Komisioner Ombudsman RI 2016-2021, Alamsyah Saragih mengatakan setidaknya ada tiga risiko keamanan data dan pelanggaran privasi dalam kebijakan yang diumumkan pekan ini oleh Kementerian Komunikasi dan Digital (Komdigi).

Alamsyah menjelaskan biometrik pengenalan wajah adalah bukan kata sandi atau password yang bisa dengan mudah diganti secara berkala. Sekali digunakan, maka data biometrik tersebut akan terus dipakai dan tak bisa diubah.

“Pertama biometrik bukan password yang bisa diganti. Jadi sekali dia masuk, tidak bisa diperbaiki, kemudian dia akan dipakai berkali-kali, itu ada resiko,” beber Alamsyah dalam diskusi bertajuk Registrasi Pelanggan Seluler Menggunakan Data Kependudukan Biometrik Face Recognition di kanal YouTube Kemkomdigi TV, Kamis (18/12/2025).

Konsekuensinya, lanjut Alamsyah, jika terjadi kebocoran risikonya akan sangat serius.

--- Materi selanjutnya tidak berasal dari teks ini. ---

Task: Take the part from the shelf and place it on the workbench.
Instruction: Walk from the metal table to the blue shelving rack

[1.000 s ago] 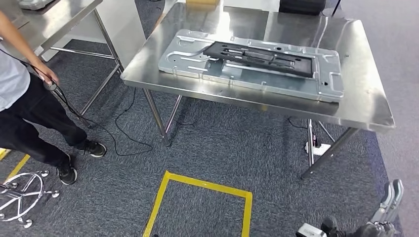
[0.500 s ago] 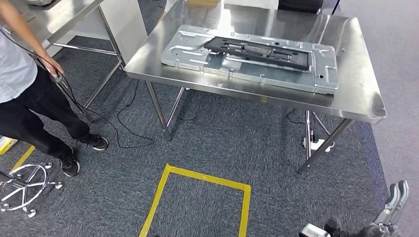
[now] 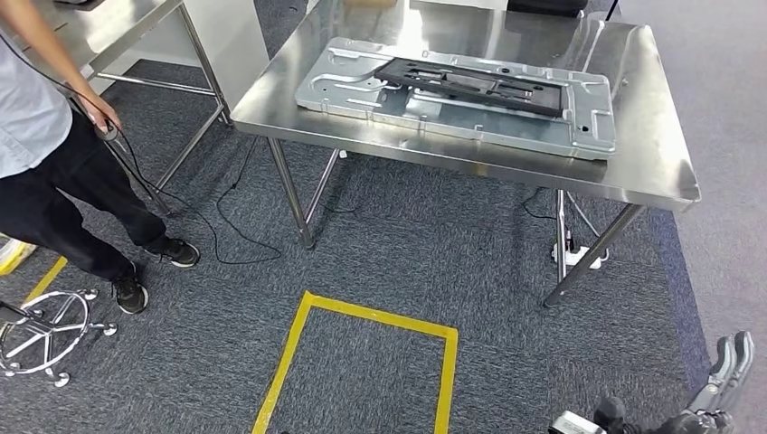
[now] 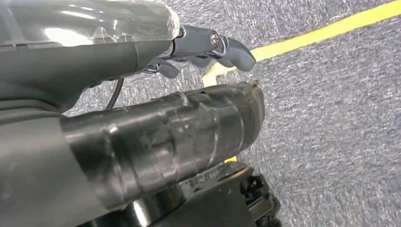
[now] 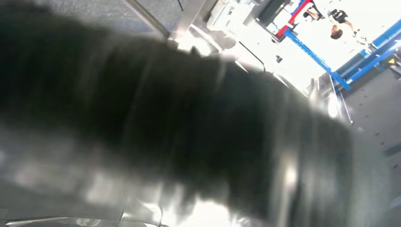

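A long flat black part (image 3: 479, 83) lies on a grey stamped metal plate (image 3: 362, 90), which rests on the steel workbench (image 3: 651, 154) ahead of me. My right hand (image 3: 719, 384) hangs low at my right side, far below the bench, its fingers (image 3: 734, 357) straight and nothing in it. In the right wrist view its thumb (image 5: 189, 123) is a dark blur. My left hand (image 4: 156, 94) hangs over the carpet, with its grey fingers (image 4: 222, 45) and taped thumb (image 4: 189, 127) apart and nothing between them.
A person (image 3: 45, 136) stands at the left holding a corded handle, beside a second steel table (image 3: 118, 27). A chair base (image 3: 45, 330) sits at lower left. A yellow taped square (image 3: 298, 362) marks the carpet. A power strip (image 3: 579, 258) lies under the workbench.
The whole picture has shifted: the camera has moved, so the workbench sits higher in the frame. The black part stays on the plate. Both hands still hang with nothing in them.
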`<state>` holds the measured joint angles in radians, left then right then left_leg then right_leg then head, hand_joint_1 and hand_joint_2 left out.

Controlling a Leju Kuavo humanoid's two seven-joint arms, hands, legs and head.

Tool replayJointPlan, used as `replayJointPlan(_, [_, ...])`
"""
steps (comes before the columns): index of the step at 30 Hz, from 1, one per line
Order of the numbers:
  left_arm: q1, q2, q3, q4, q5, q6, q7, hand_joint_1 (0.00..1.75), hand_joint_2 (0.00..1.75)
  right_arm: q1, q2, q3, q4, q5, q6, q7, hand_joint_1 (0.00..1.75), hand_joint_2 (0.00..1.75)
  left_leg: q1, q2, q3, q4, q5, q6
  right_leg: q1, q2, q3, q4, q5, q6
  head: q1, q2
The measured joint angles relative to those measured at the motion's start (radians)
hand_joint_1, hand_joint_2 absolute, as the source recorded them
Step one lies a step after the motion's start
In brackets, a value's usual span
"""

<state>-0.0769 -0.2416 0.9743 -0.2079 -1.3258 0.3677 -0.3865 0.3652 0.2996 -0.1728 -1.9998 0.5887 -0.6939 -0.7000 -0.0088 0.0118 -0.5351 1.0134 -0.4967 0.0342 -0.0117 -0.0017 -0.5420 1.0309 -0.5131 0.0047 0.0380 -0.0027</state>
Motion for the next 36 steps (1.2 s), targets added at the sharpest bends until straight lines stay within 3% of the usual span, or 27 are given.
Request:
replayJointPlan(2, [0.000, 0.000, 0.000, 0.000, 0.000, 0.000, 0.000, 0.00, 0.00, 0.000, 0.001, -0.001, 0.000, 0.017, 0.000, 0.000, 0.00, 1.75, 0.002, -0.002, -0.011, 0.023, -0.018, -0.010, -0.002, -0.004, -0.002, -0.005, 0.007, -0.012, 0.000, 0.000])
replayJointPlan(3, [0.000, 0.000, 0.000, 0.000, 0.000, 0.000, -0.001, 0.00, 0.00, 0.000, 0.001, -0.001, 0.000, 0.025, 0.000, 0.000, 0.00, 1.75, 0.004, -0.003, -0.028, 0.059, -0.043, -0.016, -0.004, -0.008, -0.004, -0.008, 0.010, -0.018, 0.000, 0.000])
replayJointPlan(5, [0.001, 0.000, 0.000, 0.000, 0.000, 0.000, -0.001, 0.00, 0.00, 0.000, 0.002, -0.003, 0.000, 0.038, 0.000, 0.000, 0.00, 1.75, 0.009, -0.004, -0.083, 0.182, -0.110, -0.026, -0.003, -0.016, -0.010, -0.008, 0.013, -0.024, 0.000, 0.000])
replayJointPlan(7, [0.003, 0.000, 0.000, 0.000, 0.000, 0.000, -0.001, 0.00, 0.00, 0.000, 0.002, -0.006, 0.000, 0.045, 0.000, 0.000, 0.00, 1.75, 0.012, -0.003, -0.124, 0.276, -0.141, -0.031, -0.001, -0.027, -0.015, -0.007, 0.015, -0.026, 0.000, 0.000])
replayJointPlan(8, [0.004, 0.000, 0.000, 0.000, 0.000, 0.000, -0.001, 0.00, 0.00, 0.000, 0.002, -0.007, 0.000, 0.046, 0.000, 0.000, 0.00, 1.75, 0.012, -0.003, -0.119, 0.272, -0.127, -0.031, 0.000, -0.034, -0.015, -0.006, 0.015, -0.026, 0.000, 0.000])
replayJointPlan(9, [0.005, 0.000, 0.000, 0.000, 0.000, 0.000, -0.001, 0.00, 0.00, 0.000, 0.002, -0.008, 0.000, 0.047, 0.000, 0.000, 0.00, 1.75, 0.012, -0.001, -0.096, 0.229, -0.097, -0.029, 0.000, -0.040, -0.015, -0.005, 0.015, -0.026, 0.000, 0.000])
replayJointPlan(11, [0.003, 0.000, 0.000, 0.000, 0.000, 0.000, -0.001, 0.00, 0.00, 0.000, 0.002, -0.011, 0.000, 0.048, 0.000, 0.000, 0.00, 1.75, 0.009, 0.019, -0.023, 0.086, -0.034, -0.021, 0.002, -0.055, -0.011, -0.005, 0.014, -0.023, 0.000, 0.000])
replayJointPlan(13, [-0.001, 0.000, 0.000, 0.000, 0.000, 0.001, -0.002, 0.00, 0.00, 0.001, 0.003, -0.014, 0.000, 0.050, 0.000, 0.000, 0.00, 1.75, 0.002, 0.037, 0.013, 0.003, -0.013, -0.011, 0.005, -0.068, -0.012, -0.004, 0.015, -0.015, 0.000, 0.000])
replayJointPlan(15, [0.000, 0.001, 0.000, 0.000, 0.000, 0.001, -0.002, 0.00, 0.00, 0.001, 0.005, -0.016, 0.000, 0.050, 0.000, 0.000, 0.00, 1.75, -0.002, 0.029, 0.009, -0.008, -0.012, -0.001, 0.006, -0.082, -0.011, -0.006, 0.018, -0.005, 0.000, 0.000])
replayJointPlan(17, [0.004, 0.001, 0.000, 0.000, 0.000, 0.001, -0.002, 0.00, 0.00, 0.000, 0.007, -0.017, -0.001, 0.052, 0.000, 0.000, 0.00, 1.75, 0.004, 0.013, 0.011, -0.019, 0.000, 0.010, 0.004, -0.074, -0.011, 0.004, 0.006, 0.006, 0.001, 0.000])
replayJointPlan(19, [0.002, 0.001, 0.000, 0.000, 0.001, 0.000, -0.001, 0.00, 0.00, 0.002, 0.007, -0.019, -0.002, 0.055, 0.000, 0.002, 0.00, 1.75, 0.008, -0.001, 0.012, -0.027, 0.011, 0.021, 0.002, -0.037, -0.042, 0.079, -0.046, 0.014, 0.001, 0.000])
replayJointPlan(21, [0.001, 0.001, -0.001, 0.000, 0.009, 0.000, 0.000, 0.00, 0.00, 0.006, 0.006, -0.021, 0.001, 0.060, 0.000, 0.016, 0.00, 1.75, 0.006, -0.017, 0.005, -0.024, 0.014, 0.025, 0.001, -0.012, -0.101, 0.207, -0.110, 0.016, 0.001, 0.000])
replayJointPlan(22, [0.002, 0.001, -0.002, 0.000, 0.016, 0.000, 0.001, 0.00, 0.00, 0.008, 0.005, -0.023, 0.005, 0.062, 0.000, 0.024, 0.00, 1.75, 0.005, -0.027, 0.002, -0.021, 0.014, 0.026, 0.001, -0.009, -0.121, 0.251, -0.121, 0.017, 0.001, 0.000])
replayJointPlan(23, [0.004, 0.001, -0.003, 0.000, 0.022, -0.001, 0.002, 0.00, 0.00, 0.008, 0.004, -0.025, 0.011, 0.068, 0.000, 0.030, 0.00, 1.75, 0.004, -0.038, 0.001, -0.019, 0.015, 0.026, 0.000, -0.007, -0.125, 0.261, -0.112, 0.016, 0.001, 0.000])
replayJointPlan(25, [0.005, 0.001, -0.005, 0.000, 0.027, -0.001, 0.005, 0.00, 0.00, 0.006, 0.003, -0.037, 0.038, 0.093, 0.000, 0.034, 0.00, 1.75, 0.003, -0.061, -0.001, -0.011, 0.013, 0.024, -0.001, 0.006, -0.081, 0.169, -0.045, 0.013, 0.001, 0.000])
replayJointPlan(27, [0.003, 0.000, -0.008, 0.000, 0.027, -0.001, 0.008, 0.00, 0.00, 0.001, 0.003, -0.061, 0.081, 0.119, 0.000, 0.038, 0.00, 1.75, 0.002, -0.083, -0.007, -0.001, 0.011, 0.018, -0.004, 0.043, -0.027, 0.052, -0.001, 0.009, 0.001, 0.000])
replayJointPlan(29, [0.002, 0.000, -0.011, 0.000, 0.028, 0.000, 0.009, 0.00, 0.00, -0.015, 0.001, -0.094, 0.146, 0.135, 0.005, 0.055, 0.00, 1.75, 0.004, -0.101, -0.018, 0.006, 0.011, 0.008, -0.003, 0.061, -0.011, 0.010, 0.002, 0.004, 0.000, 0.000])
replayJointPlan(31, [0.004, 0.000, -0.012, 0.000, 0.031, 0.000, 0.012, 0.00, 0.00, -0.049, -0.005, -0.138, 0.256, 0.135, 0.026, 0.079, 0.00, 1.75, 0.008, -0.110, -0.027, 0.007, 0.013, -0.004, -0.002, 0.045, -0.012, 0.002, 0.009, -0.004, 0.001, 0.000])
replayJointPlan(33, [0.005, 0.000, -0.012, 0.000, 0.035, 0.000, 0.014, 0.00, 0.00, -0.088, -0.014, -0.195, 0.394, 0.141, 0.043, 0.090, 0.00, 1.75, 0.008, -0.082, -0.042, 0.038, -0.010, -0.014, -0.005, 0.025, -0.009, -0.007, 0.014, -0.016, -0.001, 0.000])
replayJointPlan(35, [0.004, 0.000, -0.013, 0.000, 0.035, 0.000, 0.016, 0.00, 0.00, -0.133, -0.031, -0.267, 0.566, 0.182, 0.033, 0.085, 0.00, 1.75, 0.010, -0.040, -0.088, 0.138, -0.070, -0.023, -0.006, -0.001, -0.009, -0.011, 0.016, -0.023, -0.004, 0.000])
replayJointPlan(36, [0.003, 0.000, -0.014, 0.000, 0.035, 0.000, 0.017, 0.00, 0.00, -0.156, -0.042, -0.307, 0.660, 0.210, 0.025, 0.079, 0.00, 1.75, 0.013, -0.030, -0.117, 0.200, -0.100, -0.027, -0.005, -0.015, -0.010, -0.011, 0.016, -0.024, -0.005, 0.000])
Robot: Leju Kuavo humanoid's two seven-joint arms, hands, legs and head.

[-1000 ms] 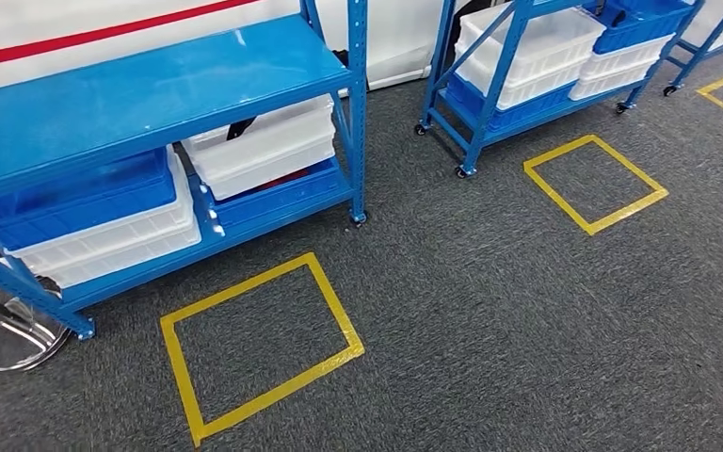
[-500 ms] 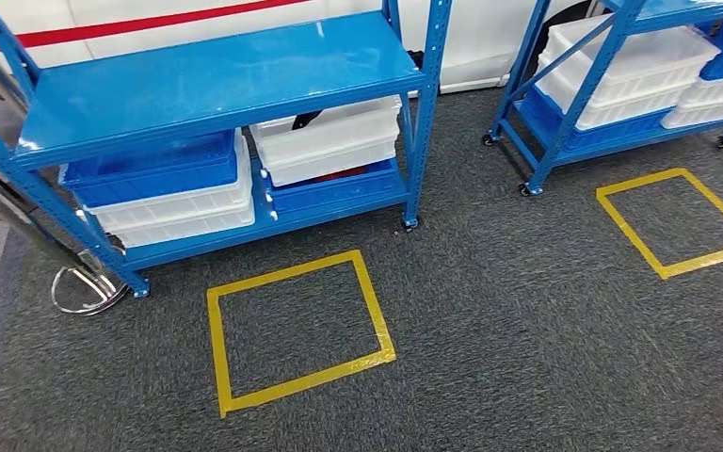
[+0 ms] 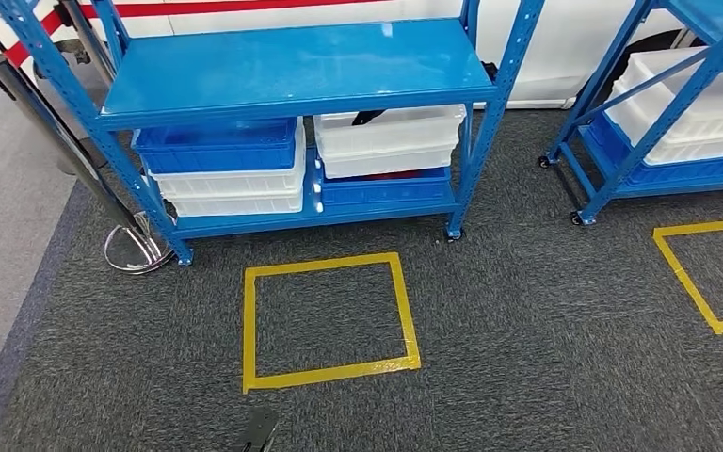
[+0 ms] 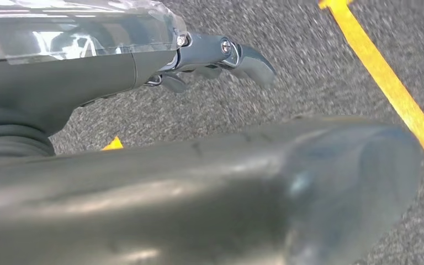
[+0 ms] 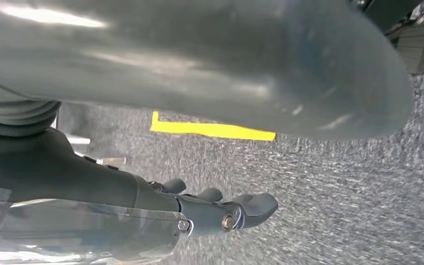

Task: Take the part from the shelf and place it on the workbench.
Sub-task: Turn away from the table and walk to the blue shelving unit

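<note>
Blue shelf [image 3: 292, 66] ahead on grey carpet, white and blue bins [image 3: 386, 141] on its lower level, part not discernible, yellow tape square [image 3: 329, 320] in front; left robot hand [image 4: 221, 58] and right robot hand [image 5: 221, 212] both empty, fingers loosely extended

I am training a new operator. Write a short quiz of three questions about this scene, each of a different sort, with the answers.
1. True or false: the top board of the blue shelf carries a bin.
2. Which bin shows a dark object over its rim? A) blue bin B) white bin
3. Fill in: the yellow square is taped on the ____.

Key: 1. False, it is bare. 2. B. 3. Carpet. Both the left hand and right hand hold nothing.
</note>
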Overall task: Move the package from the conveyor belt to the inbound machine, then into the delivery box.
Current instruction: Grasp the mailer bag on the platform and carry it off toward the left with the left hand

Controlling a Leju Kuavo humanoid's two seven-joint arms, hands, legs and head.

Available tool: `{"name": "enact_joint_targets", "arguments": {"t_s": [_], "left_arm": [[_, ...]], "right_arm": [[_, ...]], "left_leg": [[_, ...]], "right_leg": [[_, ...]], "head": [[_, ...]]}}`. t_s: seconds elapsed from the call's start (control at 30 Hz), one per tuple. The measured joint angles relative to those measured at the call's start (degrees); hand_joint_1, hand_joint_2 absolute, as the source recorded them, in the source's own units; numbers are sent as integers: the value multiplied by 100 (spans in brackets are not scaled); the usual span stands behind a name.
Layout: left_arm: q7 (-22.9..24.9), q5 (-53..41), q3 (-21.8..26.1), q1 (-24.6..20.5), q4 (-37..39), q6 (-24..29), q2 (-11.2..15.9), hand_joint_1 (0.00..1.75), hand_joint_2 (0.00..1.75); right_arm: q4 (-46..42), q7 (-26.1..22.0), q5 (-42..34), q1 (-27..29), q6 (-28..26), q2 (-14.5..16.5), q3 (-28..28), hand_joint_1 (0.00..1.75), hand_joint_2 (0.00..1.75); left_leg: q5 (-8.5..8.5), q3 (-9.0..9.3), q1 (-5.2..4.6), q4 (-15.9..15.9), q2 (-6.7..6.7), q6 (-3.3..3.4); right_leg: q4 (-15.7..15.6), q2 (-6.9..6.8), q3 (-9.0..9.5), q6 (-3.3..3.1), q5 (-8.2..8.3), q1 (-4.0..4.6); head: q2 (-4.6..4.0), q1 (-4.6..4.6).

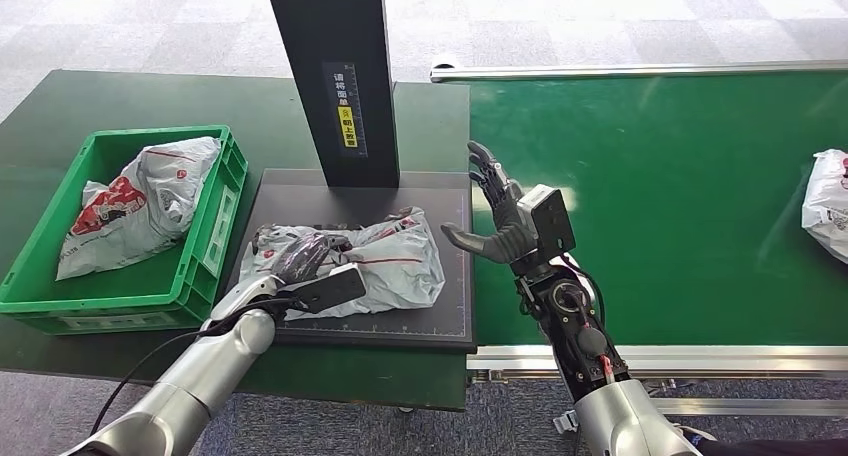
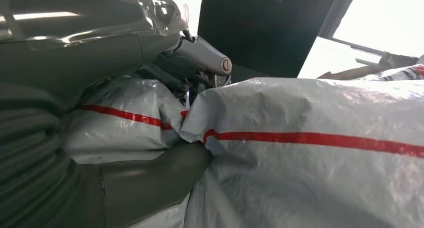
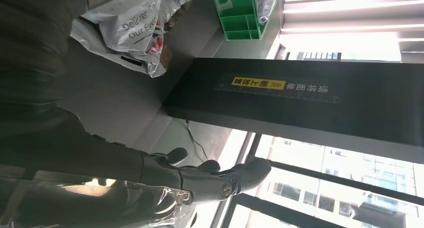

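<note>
A crumpled white package (image 1: 400, 261) with red stripes lies on the dark plate of the inbound machine (image 1: 450, 326), just in front of its black column (image 1: 335, 76). My left hand (image 1: 305, 259) lies on the package's left end. In the left wrist view, its thumb (image 2: 150, 183) digs into a fold of the package (image 2: 310, 153) and its dark fingers (image 2: 175, 70) close over the top. My right hand (image 1: 500, 221) hovers open at the plate's right edge, fingers spread and holding nothing; its fingers (image 3: 225, 180) stretch out in the right wrist view.
A green crate (image 1: 215, 236) holding white bags (image 1: 140, 201) stands to the left of the plate. The green conveyor belt (image 1: 660, 196) stretches off to the right, with another white package (image 1: 828, 204) at its far right edge.
</note>
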Motion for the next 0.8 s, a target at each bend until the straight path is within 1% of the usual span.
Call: {"name": "enact_joint_targets", "arguments": {"t_s": [0.1, 0.13, 0.2, 0.23, 0.3, 0.33, 0.4, 0.47, 0.5, 0.53, 0.57, 0.63, 0.67, 0.7, 0.73, 0.8], "left_arm": [[-1, -4, -1, 1, 1, 2, -3, 133, 175], [-7, 2, 3, 2, 1, 10, -4, 128, 175], [-29, 30, 26, 20, -11, 35, -8, 125, 175], [-45, 54, 49, 42, -32, 50, -11, 130, 175], [-72, 105, 111, 111, -109, 90, -20, 147, 175], [-92, 129, 139, 151, -156, 120, -24, 157, 175], [-164, 165, 192, 231, -256, 226, -38, 169, 175], [-284, 201, 260, 305, -370, 453, -66, 174, 175], [-358, 183, 300, 333, -433, 662, -86, 175, 175], [-443, 68, 340, 356, -504, 1011, -110, 175, 175], [-529, -140, 379, 373, -587, 1527, -139, 175, 175], [-652, -656, 451, 396, -822, 2780, -204, 175, 175], [-682, -862, 491, 410, -974, 3284, -236, 175, 175], [-715, -1051, 548, 434, -1152, 3601, -269, 175, 175], [-764, -1274, 631, 473, -1349, 3761, -306, 175, 175], [-891, -1750, 859, 577, -1746, 3854, -399, 175, 175]], "right_arm": [[0, 0, -1, 0, 2, 1, -1, 0, 175], [0, 2, -1, 1, 4, 2, -2, 0, 175], [1, 35, -15, 5, 11, 2, -4, 0, 175], [3, 83, -50, 11, 24, 6, -13, 0, 175], [24, 243, -218, 23, 106, 24, -58, 0, 175], [49, 340, -369, 25, 201, 38, -98, 0, 175], [147, 519, -787, 21, 521, 63, -202, 0, 175], [319, 644, -1096, -1, 771, 77, -291, 0, 175], [424, 706, -1175, -23, 801, 79, -317, 0, 175], [544, 801, -1264, -55, 797, 85, -344, 0, 175], [673, 905, -1390, -90, 790, 99, -383, 0, 131], [908, 1035, -1672, -145, 822, 143, -466, 0, 131], [993, 1020, -1758, -161, 834, 167, -490, 0, 131], [1050, 980, -1808, -170, 861, 187, -496, 0, 175], [1085, 945, -1846, -177, 916, 203, -494, 0, 175], [1124, 918, -1908, -187, 1060, 221, -483, 0, 175]], "left_leg": [[0, 0, 0, 0, 0, 0], [0, 0, 0, 0, 0, 0], [0, 0, 0, 0, 0, 0], [0, 0, 0, 0, 0, 0], [0, -1, 0, 0, 0, 0], [0, -1, 0, 0, 0, 0], [0, -1, 0, 0, 0, 0], [0, -2, 0, 0, -1, 0], [0, -2, 0, 0, -1, 0], [0, -3, 0, 0, -2, 0], [0, -3, 0, 0, -2, 0], [0, -4, 0, 0, -3, 0], [0, -4, 0, 0, -3, 0], [0, -4, 0, 0, -3, 0], [0, -4, 0, 0, -2, 0], [-1, -4, 0, 0, -2, 0]], "right_leg": [[0, 0, 0, 0, 0, 0], [0, 0, 0, 0, 0, 0], [0, 0, 0, 0, 0, 0], [0, 0, 0, 0, 0, 0], [0, 0, 0, 0, 0, 0], [0, 0, -1, 0, 0, 0], [0, 0, -1, 0, 0, 0], [0, 0, -1, 0, 0, 0], [0, 0, -1, 0, 0, 0], [0, 0, -1, 0, 0, 0], [0, 0, -1, 0, 0, 0], [0, -1, -1, 0, 0, 0], [0, -1, -1, 0, 0, 0], [0, -1, -1, 0, 0, 0], [0, 0, -2, 0, 0, 0], [0, 0, -3, 0, 0, 0]], "head": [[0, 0], [0, 0], [1, 0], [0, 0], [0, 0], [-1, 0], [0, 1], [0, 0], [-1, 0], [-1, 0], [-1, 1], [-1, 1], [-1, 1], [-1, 0], [-1, -1], [0, -2]]}}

Karena data biometrik tidak bisa diganti seperti ketika terjadi kebocoran data password atau kata sandi.

“Tapi kalau sidik jari dan face recognition, makanya seumur hidup data kita bisa dikumpulkan oleh orang lain,” ia mewanti-wanti.

Kedua, lanjut Alamsyah, penggunaan data biometrik berisiko mengabaikan kelompok-kelompok masyarakat rentan seperti mereka yang lanjut usia, difabel, pekerja informal hingga masyarakat yang tinggal di daerah terpencil atau 3T.

“Ada keterbatasan akses biometrik di wilayah-wilayah tertentu. Kalau ini tidak dimitigasi, ini akan jadi sumber keributan. Saya enggak membayangkan terjadi bencana, handphone hilang, mau register tercepat, orang terus kemudian harus pakai face recognition, sementara sistemnya belum jalan,” kata Alamsyah.

Terakhir adalah risiko penyimpangan misi (mission creep). Dalam skenario ini, data biometrik bisa disalahgunakan oleh pihak berwenang untuk pengawasan massal, seperti yang dilakukan di China. Ada juga potensi teknologi ini dimanfaatkan untuk profiling politik dan ekonomi, untuk kepentingan kampanye politik maupun ekonomi.

Baca Juga: Komdigi Libatkan Dukcapil-BSSN untuk Registrasi eSIM Pakai Data Biometrik

Dalam mission creep terdapat pembatasan independesi melalui penyalahgunaan algoritma (algorithm abuse). Dia menilai kini independensi telah dipengaruhi oleh algorithm abuse, bahkan beberapa literatur sudah menunjukkan, makin akurat registrasi dan secure, semakin besar peluangnya untuk pemanfaatan ini.

“Kita mau bikin registrasi itu bagus, tapi justru mempermudah perilaku-perilaku seperti ini. Dengan kata lain, registrasi yang akurat itu tidak cukup, dia harus disertai dengan kemampuan mengidentifikasi titik-titik rawannya dan memitigasi,” tutup Alamsyah.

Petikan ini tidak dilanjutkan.